The proposed procedural changes are contained in Keene’s bill, which passed the Senate without a single negative vote, according to Keene’s press secretary, Stan Draenos. The bill, SB 2565, is scheduled to be voted upon today by the full Assembly, Draenos said.
Discussion of the bill was minimal in the Senate, opponents said, because they did not realize the bill’s importance or voice their opposition until after its passage.
An attack on the bill in late June before the Assembly Health Committee resulted in the addition of about 15 amendments.
These were thrashed out largely during heated private meetings between two powerful interest groups: the California Medical Assn., which represents 34,000 doctors statewide, and the California Assn. of Hospital and Health Systems, with 460 member hospitals.
Negotiated Additions
The amendments, Keene said, “were the product of negotiation” between the two groups.
While the amendments have quelled some of the opposition, the medical community remains sharply divided over the measure.
In its original form, the bill attracted strong opposition from the California Assn. of Hospitals and Health Systems. But recently the association’s board chairman, Joseph Hummel, concluded in a memorandum to members “that further active opposition would have been counterproductive for hospitals.”
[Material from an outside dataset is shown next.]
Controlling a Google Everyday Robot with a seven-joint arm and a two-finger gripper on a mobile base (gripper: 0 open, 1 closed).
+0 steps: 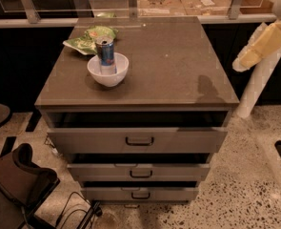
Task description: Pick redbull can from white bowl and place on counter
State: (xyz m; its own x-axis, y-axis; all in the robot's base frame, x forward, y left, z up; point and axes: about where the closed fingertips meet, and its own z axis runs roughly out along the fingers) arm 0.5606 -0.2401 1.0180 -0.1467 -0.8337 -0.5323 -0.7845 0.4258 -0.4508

“The initial bill they (the CMA) proposed was essentially a bill solely to protect physicians and not the public. Now it has a better balance,” said Dr. Paul Deiter, a board member and counsel for the Southern California Permanente Medical Group, which employs doctors who work at Kaiser hospitals.
One change in the bill explicitly exempts large physician groups--including doctors employed by the Kaiser group--from complying with the new peer review procedures, said Duane Dauner, president of the California Assn. of Hospitals and Health Systems.
Keene said he believes the measure would “not damage peer review.” He said, “I believe it will make peer review more effective . . . because the (disciplinary) actions will be challenged less often in court.”